Understanding environmental trade-offs and resource demand of direct air capture technologies through comparative life-cycle assessment

in Nature Energy, 28.10.2021

Peer Review , Land Use, Infrastructure and Transport

Direct air capture (DAC) technologies remove carbon dioxide (CO2) from ambient air through chemical sorbents. Their scale-up is a backstop in many climate policy scenarios, but their environmental implications are debated. Here we present a comparative life-cycle assessment of the current demonstration plants of two main DAC technologies coupled with carbon storage: temperature swing adsorption (TSA) and high-temperature aqueous solution (HT-Aq) DAC. Our results show that TSA DAC outperforms HT-Aq DAC by a factor of 1.3–10 in all environmental impact categories studied.
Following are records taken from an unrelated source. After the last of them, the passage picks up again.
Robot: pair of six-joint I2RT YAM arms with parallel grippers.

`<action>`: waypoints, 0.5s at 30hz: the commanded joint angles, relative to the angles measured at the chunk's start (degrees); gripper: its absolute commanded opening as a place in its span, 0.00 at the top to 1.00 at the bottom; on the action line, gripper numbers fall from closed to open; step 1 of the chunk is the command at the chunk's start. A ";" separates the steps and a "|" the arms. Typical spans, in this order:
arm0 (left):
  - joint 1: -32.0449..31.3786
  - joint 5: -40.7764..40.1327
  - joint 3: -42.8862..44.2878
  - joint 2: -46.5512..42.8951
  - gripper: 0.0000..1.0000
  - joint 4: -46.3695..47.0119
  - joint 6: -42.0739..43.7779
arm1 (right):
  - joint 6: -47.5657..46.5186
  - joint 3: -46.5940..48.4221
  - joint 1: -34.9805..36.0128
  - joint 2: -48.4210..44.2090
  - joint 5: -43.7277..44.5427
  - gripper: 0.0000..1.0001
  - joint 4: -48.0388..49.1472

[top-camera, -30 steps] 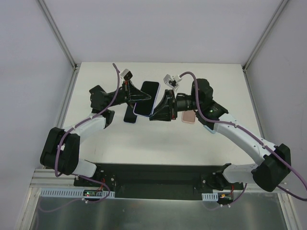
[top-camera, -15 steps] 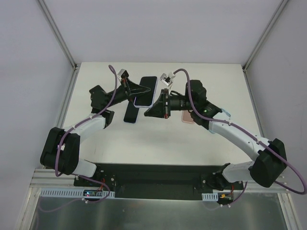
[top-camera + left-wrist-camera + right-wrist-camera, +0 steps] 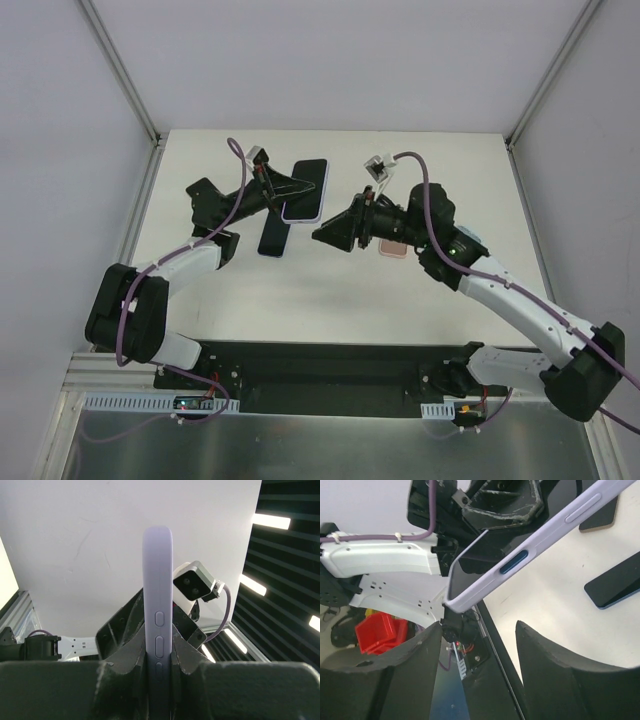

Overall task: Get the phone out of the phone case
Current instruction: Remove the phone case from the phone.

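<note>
The phone in its lavender case (image 3: pixel 303 190) is held above the table, clamped edge-on between my left gripper's (image 3: pixel 288 187) fingers. In the left wrist view the case (image 3: pixel 157 595) stands upright with its side buttons facing the camera, and the left gripper (image 3: pixel 158 652) is shut on its lower part. My right gripper (image 3: pixel 328 233) is open and empty, just right of and below the phone, not touching it. In the right wrist view the case (image 3: pixel 520 555) slants across above the open right gripper (image 3: pixel 479 647).
A bare black phone (image 3: pixel 272 236) lies on the white table (image 3: pixel 300 290) below the held phone. A pink phone or case (image 3: pixel 392 246) lies partly under my right arm. In the right wrist view, dark phones lie on the table (image 3: pixel 614 588).
My right gripper has drawn back to the right and slightly down, away from the held phone. My left gripper keeps the cased phone raised, nearly unmoved.
</note>
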 commanded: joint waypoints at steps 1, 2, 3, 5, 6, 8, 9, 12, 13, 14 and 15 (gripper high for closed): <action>-0.44 -0.11 1.64 0.42 1.00 9.03 -9.19 | 7.90 -4.00 0.11 -5.65 6.01 0.37 8.48; -0.44 -0.19 1.82 0.51 1.00 9.03 -8.93 | 9.48 -4.44 0.28 -5.74 6.45 0.37 11.45; -0.44 -0.28 1.90 0.60 1.00 9.03 -8.58 | 10.72 -4.71 0.28 -5.48 6.72 0.37 12.79; -0.44 -0.20 2.08 0.60 1.00 8.86 -8.14 | 14.93 -5.58 0.72 -4.86 7.16 0.38 17.27; -0.44 -0.28 1.99 0.68 1.00 8.77 -7.87 | 16.16 -5.76 0.81 -3.90 7.42 0.38 18.42; -0.44 -0.37 1.91 0.51 1.00 9.03 -7.78 | 19.60 -6.20 1.25 -2.93 8.39 0.39 21.76; -0.44 -0.37 1.91 0.51 1.00 9.03 -7.78 | 20.39 -6.20 1.34 -1.97 8.65 0.39 22.29; -0.44 -0.28 1.90 0.33 1.00 8.94 -7.78 | 22.85 -6.29 1.69 -0.29 9.62 0.42 24.05; -0.44 -0.37 1.91 0.25 1.00 8.86 -7.78 | 23.55 -6.55 1.69 0.15 9.88 0.44 25.53; -0.44 -0.37 1.91 0.25 1.00 8.85 -7.78 | 24.87 -6.99 1.69 0.41 9.89 0.46 26.42; -0.35 -0.28 1.91 0.16 1.00 8.85 -7.78 | 25.40 -7.25 1.77 0.76 10.06 0.53 27.21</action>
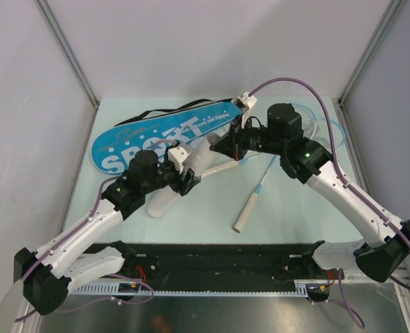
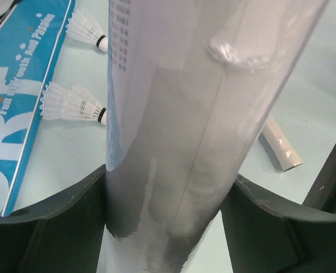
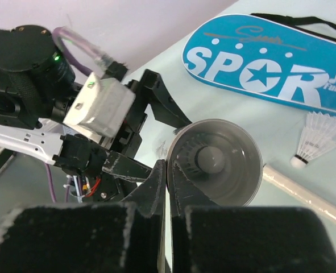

With a low-carbon energy supply, HT-Aq and TSA DAC have a net carbon removal of up to 73% and 86% per ton of CO2 captured and stored. For the same climate change mitigation effect, TSA DAC needs about as much renewable energy and land occupation as a switch from gasoline to electric vehicles, but with approximately five times higher material consumption. Input requirements for chemical absorbents do not limit DAC scale-up.